A prior hospitalization—even overnight—in a country where C. auris has been seen, or being in a skilled nursing facility and having a device like a central line (for medication administration), ventilator, or feeding tube also increases the risk. “All those devices that enter your body put you at risk for all sorts of infections, including Candida auris,” says Vallabhaneni. 

5 Protective Steps

If someone you love or care for is in a hospital, nursing home, or physical rehabilitation facility:

1. Wash your hands well whenever you enter his or her room. “One of the best ways to prevent the spread of dangerous germs like C. auris in healthcare settings is simply good hand hygiene,” Chiller says. The patient should also wash his or her hands regularly and well.

2. Speak up if others aren’t washing their hands correctly. (Healthcare providers do this less than half the time, according to the CDC.) You may need to remind nurses, doctors, and other healthcare professionals to scrub up not only when they come into the room but also after handling a patient’s open wound, blood, or bodily fluids—or even touching his or her skin. Anyone who is wearing medical gloves and removes them should still wash his or her hands.

3. Ask whether any patients in the facility have C. auris. If so, Chiller says, find out whether additional precautionary measures have been put in place. Infected patients should be in a single room, those who come in contact with them should wear gowns and gloves, and healthcare providers should use disposable patient-care equipment for them (such as some blood pressure cuffs) when possible.

4. Make sure the hospital is cleaning properly. There’s no research yet available on the best disinfectant for C. auris, but the CDC recommends the use of an Environmental Protection Agency-registered hospital-grade disinfectant that’s effective against Clostridium difficile spores. These tend to be the strongest disinfectants currently available, Chiller says.

5. If the person is put on IV antibiotics in the ICU, ask whether it’s really necessary. “Antibiotic therapy, specifically IV antibiotics, is a significant risk factor [for any invasive candida], both the number of different antibiotics and the length of therapy,” says David Denning, M.D., a professor of infectious diseases in global health at the University Hospital of South Manchester in the U.K.

6. Make sure doctors are aware of the person's travel history, especially about any healthcare he or she obtained. "People who travel and get healthcare abroad could be at risk for multidrug-resistant organisms like C. auris," says Vallabhaneni. 

Diagnosis and Treatment Challenges

People who develop C. auris are often already very ill, so it may be difficult to distinguish its symptoms from those of other medical conditions.

The most common signs are fever and chills that don’t improve after antibiotic treatment for suspected bacterial infections, Chiller says. If you notice this, bring it to the attention of a health professional on site.

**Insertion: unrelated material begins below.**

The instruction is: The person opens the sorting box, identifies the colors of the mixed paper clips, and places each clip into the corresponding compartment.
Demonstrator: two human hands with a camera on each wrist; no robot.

Blood tests are usually used to diagnose invasive candida infections. When C. auris is suspected, hospital staff members should use a special laboratory test with a technology called matrix-assisted laser desorption/ionization time-of-flight (MALDI-TOF). 

If the test is positive for the fungal infection, the CDC says that treatment with a class of antifungals known as echocandins is usually effective. In some cases, people may need to be given high doses of several antifungal drugs.

The CDC is aware of a small number of cases in the U.S. that are resistant to all the current antifungal medications. “It’s very uncommon, but we have seen it, and that’s what we’re ultimately concerned about—limited treatment options,” says Vallabhaneni. “That’s why we’re trying to increase awareness, to have clinicians be aware of and help with early detection.”

Early detection, she says, is key. Because C. auris develops resistance quickly, it’s important for anyone with this fungal infection to be monitored to see whether treatment is working and to have follow-up cultures. And because C. auris can live on the skin and other body sites after treatment, continue protective practices—such as ensuring that healthcare workers wear gowns and gloves—until a doctor determines that it’s appropriate to stop them.